Your task: For the entries below, say how many lines hold the word "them", with the number as the only reply.

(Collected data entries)
==================================================

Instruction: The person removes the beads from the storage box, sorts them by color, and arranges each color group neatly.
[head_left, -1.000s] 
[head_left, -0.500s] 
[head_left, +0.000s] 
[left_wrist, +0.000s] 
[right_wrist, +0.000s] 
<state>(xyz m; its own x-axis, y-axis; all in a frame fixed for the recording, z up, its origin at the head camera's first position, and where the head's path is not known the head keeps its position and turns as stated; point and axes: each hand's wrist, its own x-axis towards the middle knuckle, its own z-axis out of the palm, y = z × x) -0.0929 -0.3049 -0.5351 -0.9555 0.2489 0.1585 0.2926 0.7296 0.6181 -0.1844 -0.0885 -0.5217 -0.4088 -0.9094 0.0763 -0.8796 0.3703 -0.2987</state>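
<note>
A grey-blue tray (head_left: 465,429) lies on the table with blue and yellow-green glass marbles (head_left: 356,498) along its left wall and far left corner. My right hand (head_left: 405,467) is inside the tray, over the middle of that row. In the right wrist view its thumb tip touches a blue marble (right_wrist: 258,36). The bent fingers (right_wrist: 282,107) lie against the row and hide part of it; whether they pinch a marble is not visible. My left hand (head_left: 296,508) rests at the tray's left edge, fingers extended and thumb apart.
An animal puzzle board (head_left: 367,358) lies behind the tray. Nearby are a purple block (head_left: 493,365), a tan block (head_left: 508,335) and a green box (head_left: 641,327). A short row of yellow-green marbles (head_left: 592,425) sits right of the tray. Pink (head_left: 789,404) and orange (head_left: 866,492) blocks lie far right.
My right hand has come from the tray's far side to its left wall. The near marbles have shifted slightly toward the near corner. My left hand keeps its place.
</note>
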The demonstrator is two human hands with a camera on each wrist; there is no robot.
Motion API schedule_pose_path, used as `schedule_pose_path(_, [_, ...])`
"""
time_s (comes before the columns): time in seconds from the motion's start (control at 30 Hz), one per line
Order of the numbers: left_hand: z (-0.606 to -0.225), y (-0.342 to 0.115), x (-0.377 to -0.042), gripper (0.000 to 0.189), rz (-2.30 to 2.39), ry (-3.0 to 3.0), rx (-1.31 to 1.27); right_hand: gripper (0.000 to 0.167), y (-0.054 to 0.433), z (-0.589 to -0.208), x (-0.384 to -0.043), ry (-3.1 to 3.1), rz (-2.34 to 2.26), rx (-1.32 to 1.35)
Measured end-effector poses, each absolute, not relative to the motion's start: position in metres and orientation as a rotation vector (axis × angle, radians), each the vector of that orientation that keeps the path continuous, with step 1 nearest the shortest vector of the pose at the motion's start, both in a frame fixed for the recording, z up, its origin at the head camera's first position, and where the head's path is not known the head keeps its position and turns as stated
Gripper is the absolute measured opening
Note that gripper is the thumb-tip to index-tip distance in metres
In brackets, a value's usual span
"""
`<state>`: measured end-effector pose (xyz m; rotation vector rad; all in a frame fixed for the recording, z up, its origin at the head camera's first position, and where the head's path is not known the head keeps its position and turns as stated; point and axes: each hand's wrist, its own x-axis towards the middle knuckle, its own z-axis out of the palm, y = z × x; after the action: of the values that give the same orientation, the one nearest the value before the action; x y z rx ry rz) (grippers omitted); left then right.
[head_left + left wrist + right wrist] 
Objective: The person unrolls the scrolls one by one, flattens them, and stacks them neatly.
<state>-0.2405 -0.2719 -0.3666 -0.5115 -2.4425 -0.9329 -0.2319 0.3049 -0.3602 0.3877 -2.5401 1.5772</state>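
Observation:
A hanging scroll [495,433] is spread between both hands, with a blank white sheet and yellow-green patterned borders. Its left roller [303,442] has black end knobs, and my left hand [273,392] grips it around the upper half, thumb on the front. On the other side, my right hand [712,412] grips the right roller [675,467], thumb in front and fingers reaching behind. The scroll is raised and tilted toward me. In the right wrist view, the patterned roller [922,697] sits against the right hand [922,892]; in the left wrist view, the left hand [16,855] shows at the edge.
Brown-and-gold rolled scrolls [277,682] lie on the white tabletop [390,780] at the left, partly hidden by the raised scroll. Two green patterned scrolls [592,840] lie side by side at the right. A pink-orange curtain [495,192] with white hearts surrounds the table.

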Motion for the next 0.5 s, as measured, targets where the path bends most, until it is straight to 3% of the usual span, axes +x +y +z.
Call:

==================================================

Response to the exercise: 2